Just a note: Ignoring slow laminard answers when there's other work to do (seems to be primarily the case when a job with lots of output finishes and it writes/commits it (compressed) to the DB), this was the last major stability issue. Maybe doing a release would be appropriate? That may gain some attention to distributions to update?

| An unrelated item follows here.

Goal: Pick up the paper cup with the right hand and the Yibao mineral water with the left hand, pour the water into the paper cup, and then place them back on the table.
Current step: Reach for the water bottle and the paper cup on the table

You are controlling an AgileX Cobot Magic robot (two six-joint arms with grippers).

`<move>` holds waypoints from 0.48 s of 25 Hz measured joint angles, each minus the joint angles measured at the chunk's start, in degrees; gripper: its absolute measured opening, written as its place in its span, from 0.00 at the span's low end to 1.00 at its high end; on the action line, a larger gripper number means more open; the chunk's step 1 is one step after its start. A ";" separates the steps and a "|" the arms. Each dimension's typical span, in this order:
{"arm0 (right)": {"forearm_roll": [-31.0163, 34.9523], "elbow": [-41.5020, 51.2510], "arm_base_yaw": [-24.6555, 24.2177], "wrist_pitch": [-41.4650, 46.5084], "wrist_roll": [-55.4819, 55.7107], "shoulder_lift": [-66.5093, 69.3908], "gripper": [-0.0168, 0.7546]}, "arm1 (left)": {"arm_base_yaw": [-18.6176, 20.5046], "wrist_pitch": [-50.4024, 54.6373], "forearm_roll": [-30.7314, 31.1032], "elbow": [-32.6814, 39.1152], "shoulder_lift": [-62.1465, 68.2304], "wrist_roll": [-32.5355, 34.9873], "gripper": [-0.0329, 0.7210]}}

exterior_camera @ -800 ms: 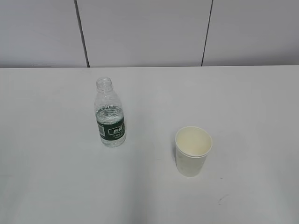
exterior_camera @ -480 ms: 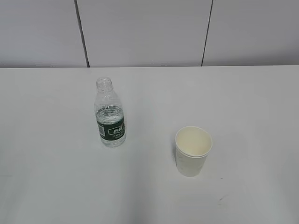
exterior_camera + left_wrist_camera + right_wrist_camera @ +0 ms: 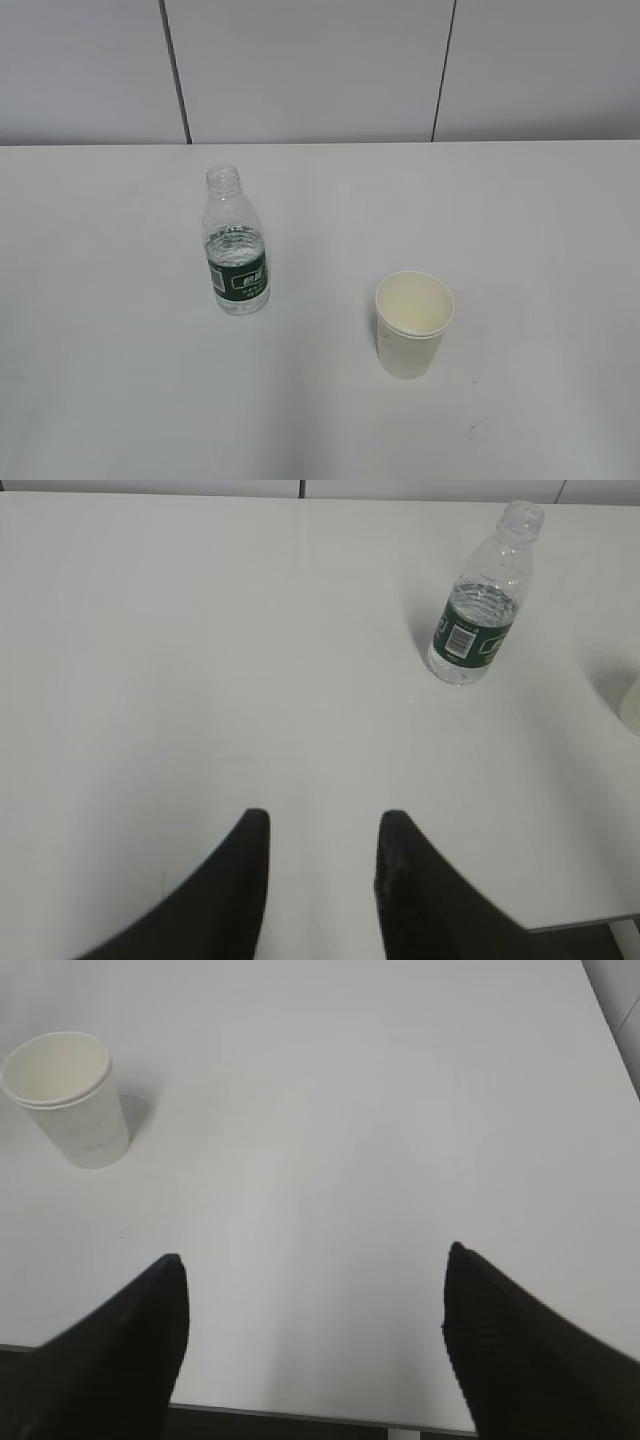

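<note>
The Yibao mineral water [image 3: 236, 245] stands upright and capless on the white table [image 3: 120, 380], left of centre; it also shows in the left wrist view [image 3: 478, 605], far ahead to the right. The paper cup [image 3: 413, 323] stands upright to its right, and in the right wrist view [image 3: 68, 1097] at the upper left. My left gripper [image 3: 320, 825] is open and empty over bare table near the front edge. My right gripper [image 3: 315, 1265] is wide open and empty above the table's front edge. Neither arm shows in the exterior view.
A grey panelled wall [image 3: 320, 70] runs behind the table. The table's front edge [image 3: 300, 1415] lies just under my right gripper, and its right edge [image 3: 610, 1020] shows at the upper right. A small dark scuff [image 3: 475, 428] marks the table before the cup.
</note>
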 joint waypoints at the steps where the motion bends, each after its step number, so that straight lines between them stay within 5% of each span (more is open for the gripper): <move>1: 0.40 0.00 0.00 0.00 0.00 0.00 0.78 | 0.00 0.00 0.00 0.00 0.00 0.00 0.36; 12: 1.39 0.00 0.00 0.00 0.00 4.39 0.78 | 0.00 0.00 0.00 0.00 0.00 0.00 0.36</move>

ohwgiles commented 1 year ago

Ignoring slow laminard answers when there's other work to do

Would be great to create a separate issue for this with a minimal reproducing example if possible

Maybe doing a release would be appropriate?

Ideally I would like to migrate the frontend from vue2 to vue3 as part of the next release, not sure when I'll have time for that though...

jbglaw commented 1 year ago

I'll create another ticket for tracking request speed.